Матрёне резануло слух обращение, потому что «Мотей» её называли либо родители, либо подруги. Ни один молодой человек никогда не сокращал так её имя. Но она просто отозвалась:
— Это я.
— Здравствуйте, — ещё раз произнёс незнакомец. Теперь в его голосе звучало удивление. — Это Иван.
— Я вас слушаю. — Матрёна выбрала свой самый сухой и неприветливый тон. — Что вы хотите?
Парень, похоже, совсем растерялся и пролепетал:
— Ну, понимаете… Я Иван!
Опять китайский болванчик? Дурацкая ночная шутка или подстава?
— Замечательно. Вы Иван. Я Мотя. Что вам от меня нужно?
— Простите. — Молодой человек уже слегка заикался. — Наверно, я ошибся квартирой. Извините.
Матрёна тут же сообразила: никого с таким именем в её подъезде нет, значит, странный гость всё же пришёл к ней. И пока он не сбросил вызов, уточнила:
— А вам какая квартира нужна?
Номер квартиры Иван назвал правильно.
— Да, это моя квартира! — рявкнула на него Матрёна. — Да, я Матрёна! То, что вы Иван, я уже поняла. Так что вы от меня хотите?!
— Ну, как… я же… это… я Иван!
— Если вам больше нечего мне сообщить, больше не звоните сюда! — Она бросила трубку и окликнула мать, которая прилипла к кухонному окну: — Мам, кто это там?
— Вроде нет никого, — с недоумением отозвалась мать. — Никто не отошёл.
И тут же досталось ни в чём не повинной Матрёше.
— Что это за знакомых ты себе завела? — приступила к ней Людмила Сергеевна. — Приходят на ночь глядя, звонят, ты их не пускаешь. А нам с отцом одно беспокойство!

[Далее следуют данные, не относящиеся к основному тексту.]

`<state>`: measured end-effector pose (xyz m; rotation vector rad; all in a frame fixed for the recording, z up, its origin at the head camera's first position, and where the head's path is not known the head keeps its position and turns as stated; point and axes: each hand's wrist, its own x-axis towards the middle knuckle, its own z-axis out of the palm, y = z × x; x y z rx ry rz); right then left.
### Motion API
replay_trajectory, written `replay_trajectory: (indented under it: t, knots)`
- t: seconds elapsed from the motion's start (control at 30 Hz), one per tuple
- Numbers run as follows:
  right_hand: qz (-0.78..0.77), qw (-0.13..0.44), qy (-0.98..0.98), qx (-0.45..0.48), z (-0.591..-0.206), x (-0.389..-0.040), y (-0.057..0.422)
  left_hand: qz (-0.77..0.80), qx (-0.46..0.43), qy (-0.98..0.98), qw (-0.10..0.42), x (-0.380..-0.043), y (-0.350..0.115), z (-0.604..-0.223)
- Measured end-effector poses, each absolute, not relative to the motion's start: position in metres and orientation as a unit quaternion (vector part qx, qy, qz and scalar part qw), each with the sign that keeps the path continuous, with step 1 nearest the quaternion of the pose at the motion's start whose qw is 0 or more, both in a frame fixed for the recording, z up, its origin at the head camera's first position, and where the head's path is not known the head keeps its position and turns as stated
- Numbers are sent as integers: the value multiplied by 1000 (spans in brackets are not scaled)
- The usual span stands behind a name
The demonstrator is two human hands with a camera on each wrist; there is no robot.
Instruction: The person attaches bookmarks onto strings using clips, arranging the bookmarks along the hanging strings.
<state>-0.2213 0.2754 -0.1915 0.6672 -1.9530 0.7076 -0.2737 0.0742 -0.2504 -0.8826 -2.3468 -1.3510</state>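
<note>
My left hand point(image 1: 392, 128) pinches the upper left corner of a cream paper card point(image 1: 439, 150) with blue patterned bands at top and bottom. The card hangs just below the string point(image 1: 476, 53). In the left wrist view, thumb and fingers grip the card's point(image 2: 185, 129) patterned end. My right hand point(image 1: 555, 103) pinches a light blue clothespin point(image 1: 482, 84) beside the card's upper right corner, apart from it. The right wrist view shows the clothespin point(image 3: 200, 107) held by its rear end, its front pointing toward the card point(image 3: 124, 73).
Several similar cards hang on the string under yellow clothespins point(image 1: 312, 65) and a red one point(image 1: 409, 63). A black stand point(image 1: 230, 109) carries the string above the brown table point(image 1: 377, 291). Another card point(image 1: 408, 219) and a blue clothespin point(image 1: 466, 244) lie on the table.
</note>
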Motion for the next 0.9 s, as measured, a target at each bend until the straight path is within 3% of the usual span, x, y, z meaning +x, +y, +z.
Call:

— Может, мне лучше отсюда уйти? — огорошила её дочь. — Вам спокойнее станет.
— Как уйти? Куда это уйти? Ты что себе позволяешь?! Это всё Антон твой тебя с ума сбивает, сам непутёвый и тебя тянет туда же.
— Не трогай Антона! — взвилась Матрёша. — Я тебе сколько раз говорила, не трогай моих друзей! Они тебя не касаются!
— Надо же, недотрога какая, слова ей не скажи, — пошла на попятную мать и обиженно отвернулась.